Nu het overleveringsverzoek dat ter beoordeling voorligt aan de rechtbank strekt tot tenuitvoerlegging van een gevangenisstraf, opgelegd bij een onherroepelijk vonnis en dus niet ziet op een door de opgeëiste persoon te voeren strafprocedure, valt hetgeen de raadsvrouw heeft aangevoerd buiten de beoordeling door de rechtbank in deze zaak.
Voorts overweegt de rechtbank dat zij eerder heeft vastgesteld dat, vanwege structurele of fundamentele gebreken in de Poolse rechtsorde, in Polen een algemeen reëel gevaar bestaat van schending van het grondrecht op een eerlijk proces voor een onafhankelijk en onpartijdig gerecht dat vooraf bij wet is ingesteld.( Rb. Amsterdam 10 februari 2021, ECLI:NL:RBAMS:2021:420, r.o. 5.3.1-5.3.3 en Rb. Amsterdam 6 april 2022, ECLI:NL:RBAMS:2022:1794, r.o. 4.4)
Nu de opgeëiste persoon geen elementen heeft aangevoerd waaruit blijkt dat die structurele of fundamentele gebreken een concrete invloed zullen hebben op een eventuele behandeling van zijn strafzaak, is niet aangetoond dat sprake is van een individueel reëel gevaar van schending van het grondrecht op een eerlijk proces voor een onafhankelijk en onpartijdig gerecht dat vooraf bij wet is ingesteld. (Vgl. Rb. Amsterdam 6 april 2022, ECLI:NL:RBAMS:2022:1793, onder verwijzing naar HvJ EU 22 februari 2022, C-562/21 PPU en C-563/21 PPU, ECLI:EU:C:2022:100 (
Openbaar Ministerie (Recht op een gerecht dat vooraf bij wet is ingesteld in de uitvaardigende lidstaat)))

7.Slotsom

Nu is vastgesteld dat het EAB voldoet aan de eisen van artikel 2 OLW er ook overigens geen weigeringsgronden aan de overlevering in de weg staan en er geen sprake is van een geval waarin aan het EAB geen gevolg mag worden gegeven, dient de overlevering te worden toegestaan.

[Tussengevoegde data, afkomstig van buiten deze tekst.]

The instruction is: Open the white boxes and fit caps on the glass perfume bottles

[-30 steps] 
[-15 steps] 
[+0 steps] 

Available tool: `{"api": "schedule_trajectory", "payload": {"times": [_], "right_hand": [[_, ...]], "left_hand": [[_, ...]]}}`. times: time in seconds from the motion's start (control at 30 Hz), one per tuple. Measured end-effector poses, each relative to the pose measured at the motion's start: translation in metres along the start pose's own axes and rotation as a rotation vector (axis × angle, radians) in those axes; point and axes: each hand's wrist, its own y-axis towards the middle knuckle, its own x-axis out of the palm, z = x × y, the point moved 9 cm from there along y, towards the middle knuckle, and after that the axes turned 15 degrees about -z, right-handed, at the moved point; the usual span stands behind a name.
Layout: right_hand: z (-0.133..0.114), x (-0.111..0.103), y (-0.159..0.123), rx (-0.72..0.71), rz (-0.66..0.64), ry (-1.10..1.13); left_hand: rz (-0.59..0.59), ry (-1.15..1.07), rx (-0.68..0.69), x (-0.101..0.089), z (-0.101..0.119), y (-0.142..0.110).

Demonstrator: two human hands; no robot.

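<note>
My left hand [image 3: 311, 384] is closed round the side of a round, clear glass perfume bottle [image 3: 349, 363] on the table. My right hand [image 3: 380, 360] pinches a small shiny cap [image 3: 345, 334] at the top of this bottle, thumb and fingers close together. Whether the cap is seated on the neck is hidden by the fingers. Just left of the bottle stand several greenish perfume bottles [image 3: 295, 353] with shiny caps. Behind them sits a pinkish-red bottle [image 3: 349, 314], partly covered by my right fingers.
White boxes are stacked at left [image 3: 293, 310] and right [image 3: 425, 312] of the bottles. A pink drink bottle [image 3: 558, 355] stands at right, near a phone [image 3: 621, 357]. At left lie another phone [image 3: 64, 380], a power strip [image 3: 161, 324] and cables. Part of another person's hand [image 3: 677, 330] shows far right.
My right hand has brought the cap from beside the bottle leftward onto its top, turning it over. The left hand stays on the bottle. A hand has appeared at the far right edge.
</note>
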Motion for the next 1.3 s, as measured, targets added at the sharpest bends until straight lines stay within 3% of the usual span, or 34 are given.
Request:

8.Toepasselijke wetsbepalingen

De artikelen 311 van het Wetboek van Strafrecht en 2, 5 en 7 van de OLW.

9.Beslissing

STAAT TOEde overlevering van
[opgeëiste persoon]aan
the Circuit Court in Gorzów Wlkp. 2nd Criminal Department(Polen) voor de feiten zoals die zijn omschreven in onderdeel e) van het EAB.
Aldus gedaan door
mr. C. Klomp, voorzitter,
mrs. J.P.W. Helmonds en J.H. Beestman, rechters,
in tegenwoordigheid van mr. R.R. Eijsten, griffier,
en uitgesproken ter openbare zitting van 25 januari 2023.
Ingevolge artikel 29, tweede lid, OLW staat tegen deze uitspraak geen gewoon rechtsmiddel open.